Seakan hidup, patung kertas dan kayu raksasa-raksasa itu menari-nari.
Wajahnya garang, rambutnya jalang, matanya melotot tajam. Semuanya
menyeramkan. Semua bergerak-gerak bagai kesetanan. Ada buto ijo, ada
buto cakil, ada wewe gombel. Ditingkahi tetabuhan gamelan, teriakan
orang-orang, dan jeritan tangis anak-anak ketakutan. Malam menjadi
semarak dan menegangkan. Seolah mereka menari-nari sepanjang jalan.
Mereka diarak, diangkat orang-orang. Berputar-putar di perempatan jalan,
memanggil roh-roh jahat supaya berkumpul di tubuh kertasnya.
Dalam
memori masa kecilku, imaji yang terkumpul adalah perayaan yang
menyenangkan sekaligus menakutkan. Sensasi yang memancing adrenalin dan
detak jatung kencang tatkala buto-buto itu seolah mengejarku. Ogoh-ogoh
namanya, perwujudan buto kala. Apapun penampilannya, apapun bentuknya
tetap menawan dan menakutkan.
Tingginya bisa dua meter bahkan
lebih, badannya besar, tangannya panjang berpose seperti leak, merentang
dengan kuku-kuku panjang. Patung kertas yang terbuat dari rangka kayu
dan bambu dirakit oleh tangan-tangan terampil itu seolah hidup. Mukanya
yang dari topeng raksasa selalu melotot, hidungnya selalu besar, giginya
runcing bertaring. Rambutnya terbuat dari ijuk, gondrong, semrawut,
gimbal. Tubuhnya kadang diberi baju, kadang dibiarkan telanjang bercat
merah darah atau hitam, berselendang kain kotak-kotak hitam putih.
Ogoh-ogoh adalah simbol roh jahat, tapi di tangan seniman dia seolah
hidup dan selalu indah.
Saat malam nyepi tiba, kampung kecilku
selalu penuh ramai. Ini perayaan. Orang-orang Hindu berdoa di Candi
Prambanan sore harinya, dan malam harinya mereka berkumpul di Pura Jagad
Nata, di kampungku. Ini perayaan yang kami tunggu. Tetanggaku yang
beragama Hindu dan para pendatang dari Bali selalu berpakaian rapi. Para
lelaki tampak gagah dengan kemeja putihnya, dan iket di kepala.

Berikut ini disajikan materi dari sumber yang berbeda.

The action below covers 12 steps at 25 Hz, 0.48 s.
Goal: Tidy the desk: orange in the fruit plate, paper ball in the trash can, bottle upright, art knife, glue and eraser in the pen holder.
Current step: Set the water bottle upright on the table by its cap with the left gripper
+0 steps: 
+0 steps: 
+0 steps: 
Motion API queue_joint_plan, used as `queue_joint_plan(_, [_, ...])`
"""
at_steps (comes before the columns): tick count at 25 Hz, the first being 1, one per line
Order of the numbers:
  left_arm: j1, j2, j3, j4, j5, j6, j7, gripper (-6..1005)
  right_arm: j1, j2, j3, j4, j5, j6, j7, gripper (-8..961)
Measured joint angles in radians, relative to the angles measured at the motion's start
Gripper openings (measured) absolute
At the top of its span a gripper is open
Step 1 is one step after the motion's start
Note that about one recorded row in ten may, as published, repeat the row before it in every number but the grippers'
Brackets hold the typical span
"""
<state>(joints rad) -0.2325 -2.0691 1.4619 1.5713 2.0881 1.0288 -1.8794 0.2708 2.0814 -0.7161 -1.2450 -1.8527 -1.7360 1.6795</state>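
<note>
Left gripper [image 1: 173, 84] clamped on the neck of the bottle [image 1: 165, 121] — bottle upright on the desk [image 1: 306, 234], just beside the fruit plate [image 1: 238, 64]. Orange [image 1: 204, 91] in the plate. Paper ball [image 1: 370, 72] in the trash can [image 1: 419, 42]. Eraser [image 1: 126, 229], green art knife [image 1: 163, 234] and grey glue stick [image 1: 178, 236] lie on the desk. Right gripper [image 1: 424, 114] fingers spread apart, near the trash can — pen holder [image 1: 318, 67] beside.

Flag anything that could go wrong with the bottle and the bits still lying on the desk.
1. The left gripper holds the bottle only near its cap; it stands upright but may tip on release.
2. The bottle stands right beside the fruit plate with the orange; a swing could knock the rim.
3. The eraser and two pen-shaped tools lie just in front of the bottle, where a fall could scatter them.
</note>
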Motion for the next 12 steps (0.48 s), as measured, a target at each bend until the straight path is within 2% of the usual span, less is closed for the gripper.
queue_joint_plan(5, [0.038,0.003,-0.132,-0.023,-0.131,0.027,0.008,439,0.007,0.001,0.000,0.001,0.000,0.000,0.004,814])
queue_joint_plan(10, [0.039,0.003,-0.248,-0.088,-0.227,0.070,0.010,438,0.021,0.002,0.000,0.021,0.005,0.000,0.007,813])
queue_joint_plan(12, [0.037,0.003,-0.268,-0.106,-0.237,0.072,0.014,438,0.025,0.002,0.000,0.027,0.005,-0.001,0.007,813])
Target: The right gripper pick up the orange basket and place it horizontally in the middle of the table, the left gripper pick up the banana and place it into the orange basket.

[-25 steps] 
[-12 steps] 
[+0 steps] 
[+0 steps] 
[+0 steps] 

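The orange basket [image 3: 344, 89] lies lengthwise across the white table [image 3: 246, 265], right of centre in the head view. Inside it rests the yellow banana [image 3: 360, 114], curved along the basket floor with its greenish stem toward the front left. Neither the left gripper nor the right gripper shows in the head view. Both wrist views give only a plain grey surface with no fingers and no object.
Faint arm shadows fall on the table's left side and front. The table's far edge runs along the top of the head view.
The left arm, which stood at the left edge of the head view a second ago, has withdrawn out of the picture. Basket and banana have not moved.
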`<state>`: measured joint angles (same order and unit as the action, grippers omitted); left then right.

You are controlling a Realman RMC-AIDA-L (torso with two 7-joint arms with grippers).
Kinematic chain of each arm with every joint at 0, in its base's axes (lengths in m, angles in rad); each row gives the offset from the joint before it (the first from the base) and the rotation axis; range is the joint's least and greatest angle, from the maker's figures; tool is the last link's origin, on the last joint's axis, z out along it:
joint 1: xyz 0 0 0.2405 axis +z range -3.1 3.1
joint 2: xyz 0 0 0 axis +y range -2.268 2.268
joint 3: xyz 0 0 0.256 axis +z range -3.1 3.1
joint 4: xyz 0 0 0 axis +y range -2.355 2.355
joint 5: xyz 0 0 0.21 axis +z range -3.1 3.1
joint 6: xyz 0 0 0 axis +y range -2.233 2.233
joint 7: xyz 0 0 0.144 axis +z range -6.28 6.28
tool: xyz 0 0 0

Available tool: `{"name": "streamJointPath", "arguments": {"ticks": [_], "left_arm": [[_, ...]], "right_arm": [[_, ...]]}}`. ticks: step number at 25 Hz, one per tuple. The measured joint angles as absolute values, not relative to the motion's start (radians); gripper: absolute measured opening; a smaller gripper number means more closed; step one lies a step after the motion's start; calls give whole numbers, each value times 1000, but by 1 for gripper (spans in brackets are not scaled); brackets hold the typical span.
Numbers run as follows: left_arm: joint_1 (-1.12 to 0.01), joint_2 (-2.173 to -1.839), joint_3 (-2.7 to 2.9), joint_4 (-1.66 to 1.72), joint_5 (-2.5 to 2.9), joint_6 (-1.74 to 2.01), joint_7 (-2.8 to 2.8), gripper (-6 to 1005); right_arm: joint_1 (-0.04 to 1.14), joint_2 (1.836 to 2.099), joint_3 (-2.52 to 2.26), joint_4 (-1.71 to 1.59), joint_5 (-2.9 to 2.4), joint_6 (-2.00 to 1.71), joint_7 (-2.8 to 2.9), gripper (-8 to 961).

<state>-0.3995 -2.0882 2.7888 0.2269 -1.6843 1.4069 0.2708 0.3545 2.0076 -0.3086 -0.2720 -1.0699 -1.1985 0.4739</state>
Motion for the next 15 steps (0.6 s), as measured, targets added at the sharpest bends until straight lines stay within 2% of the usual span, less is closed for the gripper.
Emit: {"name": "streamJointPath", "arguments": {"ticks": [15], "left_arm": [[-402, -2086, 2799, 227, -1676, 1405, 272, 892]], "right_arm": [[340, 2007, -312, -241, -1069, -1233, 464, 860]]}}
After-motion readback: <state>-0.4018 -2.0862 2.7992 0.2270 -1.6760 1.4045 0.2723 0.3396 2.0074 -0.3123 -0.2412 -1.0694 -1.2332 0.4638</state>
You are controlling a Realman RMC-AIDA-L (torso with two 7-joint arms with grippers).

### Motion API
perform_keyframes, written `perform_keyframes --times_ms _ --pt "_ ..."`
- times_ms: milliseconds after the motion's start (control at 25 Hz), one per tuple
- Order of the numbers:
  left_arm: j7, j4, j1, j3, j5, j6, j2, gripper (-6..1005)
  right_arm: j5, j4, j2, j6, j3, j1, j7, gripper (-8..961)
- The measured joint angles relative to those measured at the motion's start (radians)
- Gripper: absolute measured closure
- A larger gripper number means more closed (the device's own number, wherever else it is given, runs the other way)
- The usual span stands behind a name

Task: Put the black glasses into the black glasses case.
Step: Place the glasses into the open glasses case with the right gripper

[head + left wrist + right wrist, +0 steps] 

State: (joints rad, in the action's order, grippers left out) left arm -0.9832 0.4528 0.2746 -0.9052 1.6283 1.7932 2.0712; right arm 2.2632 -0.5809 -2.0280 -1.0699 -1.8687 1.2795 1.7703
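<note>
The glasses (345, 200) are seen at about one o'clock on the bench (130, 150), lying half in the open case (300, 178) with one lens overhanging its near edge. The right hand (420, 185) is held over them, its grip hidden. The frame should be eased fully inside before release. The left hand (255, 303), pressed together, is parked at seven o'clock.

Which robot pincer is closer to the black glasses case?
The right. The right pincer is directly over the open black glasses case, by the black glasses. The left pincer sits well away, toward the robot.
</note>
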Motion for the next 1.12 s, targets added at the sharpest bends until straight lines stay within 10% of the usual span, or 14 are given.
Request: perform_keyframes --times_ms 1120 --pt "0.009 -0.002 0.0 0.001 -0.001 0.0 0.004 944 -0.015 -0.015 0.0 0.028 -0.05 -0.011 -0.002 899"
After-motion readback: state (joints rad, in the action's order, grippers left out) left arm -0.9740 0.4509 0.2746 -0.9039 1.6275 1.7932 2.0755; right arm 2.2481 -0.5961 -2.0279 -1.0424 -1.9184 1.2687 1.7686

Wanita-wanitanya selalu cantik, dengan baju kebaya bali putih, dan
kemben dan jarik yang membuat mereka berjalan pelan, anggun dan menawan.
Memori
masa kecilku adalah memori yang penuh imaji. Ogoh-ogoh yang dijunjung
para lelaki perkasa itu tidak benar-benar hidup. Mereka
digerak-gerakkan, digoyang-goyangkan, dan diputar-putar supaya seolah
hidup. Berjalan dengan riuh dan ribut untuk memancing roh-roh jahat
mendekat, dan masuk ke tubuhnya. Untuk akhirnya dibakar. Ya dibakar
menjadi api yang membumbung tinggi di langit malam tanpa rembulan di
malam nyepi.
Api yang membakar ogoh-ogoh itu turut membakar
semua roh jahat. Lalu menjadi asap, abu dan debu. Lalu nyepi pun
dimulai. Orang-orang Bali itu akan kembali ke rumah. Melaksanakan puasa
nyepi. amati geni (tiada berapi-api/tidak menggunakan dan atau
menghidupkan api), amati karya (tidak bekerja), amati lelungan (tidak
bepergian), dan amati lelanguan (tidak mendengarkan hiburan).
Nyepi. Bukankah kita juga membutuhkannya saat ini?
Saat
setiap hari kita dihajar pekerjaan, dianiyaya teknologi informasi gosip
dan berita basi, dan diperkosa keinginan untuk eksis dan narsis. Apa
yang kita cari sebenarnya?
Bisakah kita diam sejenak untuk
berhenti berlari-lari seperti ini. Bisakah kita cuma diam saja, tidak
melakukan apa-apa, dan cuma mendengarkan suara hati kita. Suara lirih
yang bertanya, apa yang kau cari sebenarnya sayang?
Kapal tanpa
tujuan akhirnya akan karam. Pernahkah engkau tepikan sebentar kapal
hidupmu dan mulai melihat jejak-jejak langkahmu yang lalu, pencapaianmu,
kegagalanmu. Lalu beranikah engkau melihat pantai yang kau singgahi
saat ini dan bersiap untuk melaju lagi dengan energi yang baru, energi
yang lebih murni, lebih suci, lebih berarti.